El proyecto, ejecutado por el Ministerio de Medio Ambiente y Recursos Naturales, se implementa bajo la Resolución No. 002-2026, que declaró de urgencia ambiental la recuperación de esta área. La iniciativa cuenta con la coordinación del Servicio Nacional de Protección Ambiental (Senpa) y el respaldo logístico y de vigilancia del Ministerio de Defensa, incluyendo al Ejército de la República Dominicana y la Fuerza Aérea.
Estudios técnicos señalan que el deterioro del río Haina se debe a décadas de explotación ilegal de agregados, deforestación y abandono progresivo de su cuenca, alteraciones que han afectado la dinámica natural del río y aumentado la vulnerabilidad de las comunidades frente a inundaciones y otros riesgos ambientales. Para contrarrestar estos efectos, el operativo incluye limpieza del cauce, extracción de sedimentos acumulados, readecuación hidráulica y acondicionamiento de las riberas, con el objetivo de restablecer el flujo natural y la funcionalidad ecológica del afluente.
Durante la intervención, el director del Senpa, general de brigada Ángel Alfredo Camacho, explicó que se han identificado cinco puntos críticos donde la extracción ilegal de agregados ha sido recurrente. En estas áreas se establecerán puestos de vigilancia, patrullajes y posiciones móviles para prevenir nuevas prácticas ilegales y asegurar el éxito de la recuperación.
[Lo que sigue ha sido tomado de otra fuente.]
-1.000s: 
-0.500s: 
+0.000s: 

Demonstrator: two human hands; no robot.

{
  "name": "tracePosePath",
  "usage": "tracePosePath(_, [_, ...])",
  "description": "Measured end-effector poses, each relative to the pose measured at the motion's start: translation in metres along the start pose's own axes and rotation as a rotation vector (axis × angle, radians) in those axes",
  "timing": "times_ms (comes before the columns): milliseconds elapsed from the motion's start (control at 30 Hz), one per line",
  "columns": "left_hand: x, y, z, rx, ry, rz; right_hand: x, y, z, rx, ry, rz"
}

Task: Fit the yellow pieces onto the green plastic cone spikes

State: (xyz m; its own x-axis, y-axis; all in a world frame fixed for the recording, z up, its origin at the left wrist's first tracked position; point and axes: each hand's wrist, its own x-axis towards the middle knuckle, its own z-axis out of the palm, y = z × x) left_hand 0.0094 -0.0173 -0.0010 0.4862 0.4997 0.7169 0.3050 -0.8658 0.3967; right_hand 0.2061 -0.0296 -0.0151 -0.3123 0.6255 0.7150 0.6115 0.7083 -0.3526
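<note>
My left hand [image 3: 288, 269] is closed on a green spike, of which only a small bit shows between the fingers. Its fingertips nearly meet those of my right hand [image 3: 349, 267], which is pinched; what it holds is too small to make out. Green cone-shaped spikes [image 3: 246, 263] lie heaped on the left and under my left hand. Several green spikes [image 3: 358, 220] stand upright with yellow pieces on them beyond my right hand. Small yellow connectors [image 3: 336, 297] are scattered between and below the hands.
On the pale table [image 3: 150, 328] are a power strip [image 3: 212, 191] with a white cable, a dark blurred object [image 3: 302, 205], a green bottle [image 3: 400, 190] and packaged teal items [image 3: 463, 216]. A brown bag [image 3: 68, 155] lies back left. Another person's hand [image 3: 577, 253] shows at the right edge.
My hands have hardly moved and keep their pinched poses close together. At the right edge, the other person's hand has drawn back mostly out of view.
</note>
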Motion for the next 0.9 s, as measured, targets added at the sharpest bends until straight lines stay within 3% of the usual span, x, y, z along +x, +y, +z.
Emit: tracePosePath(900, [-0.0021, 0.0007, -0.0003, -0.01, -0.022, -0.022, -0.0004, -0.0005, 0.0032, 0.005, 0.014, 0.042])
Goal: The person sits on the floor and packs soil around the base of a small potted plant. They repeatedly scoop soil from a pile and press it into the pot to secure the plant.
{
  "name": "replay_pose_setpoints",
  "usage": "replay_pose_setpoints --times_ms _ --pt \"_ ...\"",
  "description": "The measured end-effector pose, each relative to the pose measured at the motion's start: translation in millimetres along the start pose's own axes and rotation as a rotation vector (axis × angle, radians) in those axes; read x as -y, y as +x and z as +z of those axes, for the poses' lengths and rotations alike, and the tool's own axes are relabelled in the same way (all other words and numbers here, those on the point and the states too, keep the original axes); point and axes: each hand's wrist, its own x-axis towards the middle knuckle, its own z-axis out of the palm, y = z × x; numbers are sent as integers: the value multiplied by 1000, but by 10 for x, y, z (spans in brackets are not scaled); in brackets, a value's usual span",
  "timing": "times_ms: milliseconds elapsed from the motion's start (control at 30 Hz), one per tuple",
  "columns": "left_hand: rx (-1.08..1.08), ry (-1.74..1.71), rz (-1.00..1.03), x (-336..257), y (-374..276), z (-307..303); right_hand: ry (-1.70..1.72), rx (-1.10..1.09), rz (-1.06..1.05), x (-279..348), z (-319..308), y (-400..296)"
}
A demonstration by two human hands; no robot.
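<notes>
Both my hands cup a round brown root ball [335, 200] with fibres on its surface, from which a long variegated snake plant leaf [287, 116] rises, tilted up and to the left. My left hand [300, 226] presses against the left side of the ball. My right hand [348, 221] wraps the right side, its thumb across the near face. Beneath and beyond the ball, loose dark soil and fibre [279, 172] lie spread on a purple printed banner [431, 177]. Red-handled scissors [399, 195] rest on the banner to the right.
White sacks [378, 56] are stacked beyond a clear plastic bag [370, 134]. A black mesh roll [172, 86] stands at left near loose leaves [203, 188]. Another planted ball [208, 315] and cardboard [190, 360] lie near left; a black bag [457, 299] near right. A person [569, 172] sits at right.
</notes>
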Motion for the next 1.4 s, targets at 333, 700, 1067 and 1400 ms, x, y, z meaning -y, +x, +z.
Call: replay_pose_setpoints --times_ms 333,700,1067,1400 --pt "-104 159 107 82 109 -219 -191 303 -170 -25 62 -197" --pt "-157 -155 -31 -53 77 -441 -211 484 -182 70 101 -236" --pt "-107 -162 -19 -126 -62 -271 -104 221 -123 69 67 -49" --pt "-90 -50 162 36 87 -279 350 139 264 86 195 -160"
La primera fase del proyecto se concentra en los sectores La Lechería y Palavé, resultado de una planificación interinstitucional iniciada el año pasado para abordar de manera integral la situación del río. Las acciones emprendidas reflejan la política de tolerancia cero frente a actividades ilegales que afectan los recursos naturales y consolidan la recuperación del control estatal sobre este importante afluente.
Este operativo marca un avance significativo en la protección de los recursos hídricos del país, promoviendo la restauración ambiental y garantizando un entorno más seguro para las comunidades que dependen del río Haina.